### Task to complete
Nothing but a number should be given: the count of lines in the data that include the string "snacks".

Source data
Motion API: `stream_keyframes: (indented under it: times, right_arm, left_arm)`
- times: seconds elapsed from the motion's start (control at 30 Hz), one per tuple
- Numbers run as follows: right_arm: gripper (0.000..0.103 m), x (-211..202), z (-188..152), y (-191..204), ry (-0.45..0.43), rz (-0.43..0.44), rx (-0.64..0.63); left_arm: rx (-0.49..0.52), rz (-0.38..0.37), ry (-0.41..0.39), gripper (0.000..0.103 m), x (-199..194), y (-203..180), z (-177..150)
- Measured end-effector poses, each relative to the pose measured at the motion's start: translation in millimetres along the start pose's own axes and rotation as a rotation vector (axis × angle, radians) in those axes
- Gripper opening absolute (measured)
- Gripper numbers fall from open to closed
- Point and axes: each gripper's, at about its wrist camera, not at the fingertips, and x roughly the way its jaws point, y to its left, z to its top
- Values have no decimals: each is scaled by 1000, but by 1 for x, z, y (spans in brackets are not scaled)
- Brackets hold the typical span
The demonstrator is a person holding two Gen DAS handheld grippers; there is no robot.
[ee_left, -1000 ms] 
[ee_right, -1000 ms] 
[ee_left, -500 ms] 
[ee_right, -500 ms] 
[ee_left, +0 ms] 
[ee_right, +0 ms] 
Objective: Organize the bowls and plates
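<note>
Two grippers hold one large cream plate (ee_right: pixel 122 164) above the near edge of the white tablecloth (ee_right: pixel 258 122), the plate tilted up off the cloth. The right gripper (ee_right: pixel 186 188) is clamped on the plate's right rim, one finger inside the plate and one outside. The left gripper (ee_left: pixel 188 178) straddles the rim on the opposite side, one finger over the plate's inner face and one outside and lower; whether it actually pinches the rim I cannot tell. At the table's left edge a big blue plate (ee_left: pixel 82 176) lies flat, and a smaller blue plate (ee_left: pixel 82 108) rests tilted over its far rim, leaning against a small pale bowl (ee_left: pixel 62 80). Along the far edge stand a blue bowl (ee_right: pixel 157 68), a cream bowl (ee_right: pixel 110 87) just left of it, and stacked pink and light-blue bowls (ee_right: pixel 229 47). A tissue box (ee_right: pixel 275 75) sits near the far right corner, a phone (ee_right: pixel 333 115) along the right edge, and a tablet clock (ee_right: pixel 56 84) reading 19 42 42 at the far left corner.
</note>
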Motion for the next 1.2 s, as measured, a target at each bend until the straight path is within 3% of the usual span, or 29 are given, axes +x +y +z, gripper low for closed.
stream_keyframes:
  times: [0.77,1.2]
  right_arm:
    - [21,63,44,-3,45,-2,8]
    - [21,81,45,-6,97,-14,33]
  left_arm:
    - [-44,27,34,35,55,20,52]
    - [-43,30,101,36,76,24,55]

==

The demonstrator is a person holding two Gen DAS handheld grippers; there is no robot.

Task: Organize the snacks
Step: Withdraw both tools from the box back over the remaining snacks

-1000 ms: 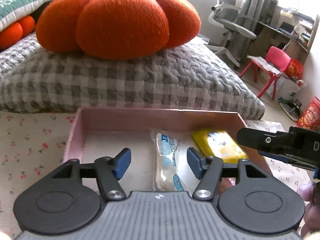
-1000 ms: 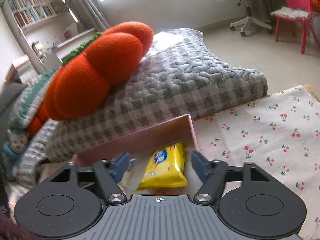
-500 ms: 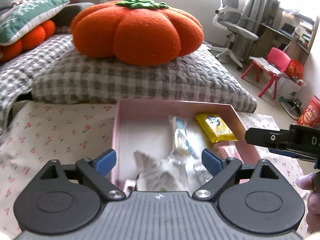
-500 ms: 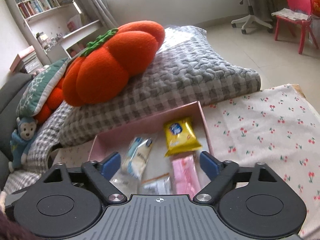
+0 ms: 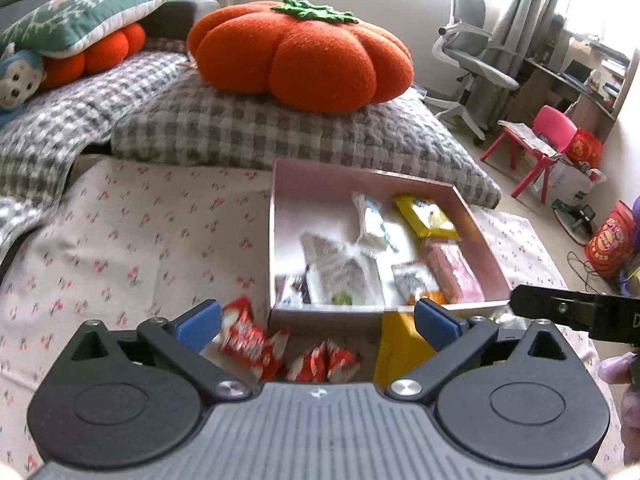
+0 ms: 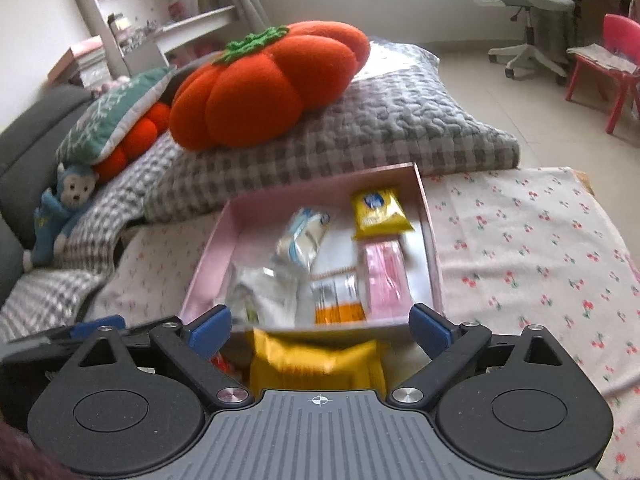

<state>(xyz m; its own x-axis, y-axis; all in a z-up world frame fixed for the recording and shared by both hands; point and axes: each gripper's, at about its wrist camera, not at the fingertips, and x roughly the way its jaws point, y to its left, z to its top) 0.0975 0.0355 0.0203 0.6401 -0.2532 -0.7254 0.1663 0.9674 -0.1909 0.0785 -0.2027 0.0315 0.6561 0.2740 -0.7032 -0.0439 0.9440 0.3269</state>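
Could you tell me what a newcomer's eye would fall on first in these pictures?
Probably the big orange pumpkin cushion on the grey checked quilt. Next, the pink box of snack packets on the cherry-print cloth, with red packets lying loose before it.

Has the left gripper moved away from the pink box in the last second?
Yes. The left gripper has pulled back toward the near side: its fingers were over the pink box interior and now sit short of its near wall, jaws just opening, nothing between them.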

### Response to this task
2